We can do some more maths though! The 600 GB velociraptor has 64 MB cache. At 270 MB/s, you could empty/fill that cache in less then a quarter of a second! Without the drive's overhead, of course.


And lastly, to close this argument: Everyone knows SSD's are better as boot drive, so that relegates Raptors to storage drives. The extra price is not worth the 30 seconds you save to copy a movie to your storage drive, even more so when you probably save it there in the first place. Hence why most people have 5400 RPM storage drives and dont think twice about it.

I'm really not sure of the point of this post to be honest. SSD's are exponentially faster as boot drives, and nothing else needs any more speed then 5400 RPM, or its stored on the SSD? :whistle:

Ardric June 10, 2012 03:24 PM

15K SAS drives like the Savvio and Cheetah were always an option if you wanted a really fast spinny drive. Velocoraptors seemed like a low-budget consumer version of a server drive. If you really want a server drive, then buy a server drive and get it over with.

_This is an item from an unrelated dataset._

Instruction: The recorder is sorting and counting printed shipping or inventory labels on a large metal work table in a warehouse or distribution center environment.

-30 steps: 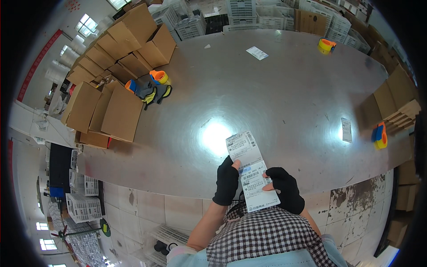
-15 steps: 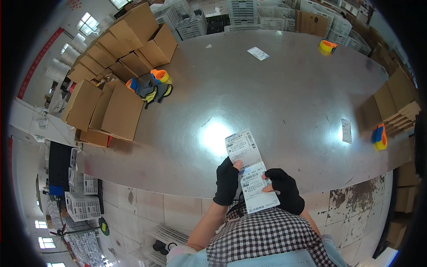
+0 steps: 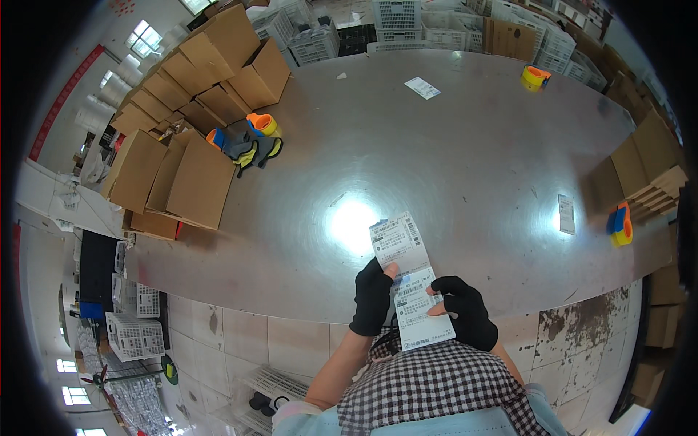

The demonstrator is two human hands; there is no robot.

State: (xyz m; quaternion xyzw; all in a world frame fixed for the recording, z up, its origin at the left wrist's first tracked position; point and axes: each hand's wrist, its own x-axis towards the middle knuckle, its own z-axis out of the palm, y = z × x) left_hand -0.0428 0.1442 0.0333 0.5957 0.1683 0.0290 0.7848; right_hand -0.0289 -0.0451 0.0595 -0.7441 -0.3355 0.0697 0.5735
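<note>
A strip of white printed shipping labels (image 3: 422, 309) hangs between my hands at the near edge of the metal table. My left hand (image 3: 374, 296), in a black fingerless glove, grips the strip's left side near its middle, thumb on top. On the right side of the lower label, my right hand (image 3: 465, 312), gloved the same way, pinches the edge with bare fingertips. The upper part of the strip reaches over the table; its lower end lies against my checkered apron (image 3: 436, 385).
Cardboard boxes (image 3: 200, 182) stand at the left, beside grey-yellow gloves (image 3: 254, 152) and an orange-yellow tape dispenser (image 3: 263, 124). Loose labels (image 3: 422, 88) lie on the table (image 3: 436, 152). Another tape dispenser (image 3: 621, 224) and a carton (image 3: 647, 156) sit at the right; white crates (image 3: 396, 18) are behind.
The label strip has shifted very slightly in my hands, its lower end moving a little left. Both hands keep their hold and barely move.
</note>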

With SSD's where they are today, the applications where a 15K drive (or array of them) is the best choice are becoming very narrow and rare. Nothing in my various workflows needs a drive like that now. I lean more on the network and my Linux-based fileserver (stuffed full of 5400 rpm drives and DRAM). Everything that needs speed is on an SSD, and nothing remaining is really constrained much by 1G ethernet. All a workstation really needs is a small SSD for the OS and a local My Documents folder, while everything of bulk is on the server. I'm more looking forward to when 10G ethernet comes down in price.

Bond007 June 10, 2012 04:35 PM

You also have to remember that current high capacity 7200rpm drives are actually faster than a velociraptor in many cases as well...HWC review of seagate barracuda 3tb in RAID 0 (I know its in raid, but the review also contains info for a single drive and that's the info I am going from).

http://www.hardwarecanucks.com/forum...unleashed.html

With a quick look I believe it is faster in every benchmark than the 150GB velociraptor. If you have a velociraptor then use it (its still a good drive), but if you don't then I wouldn't bother with one.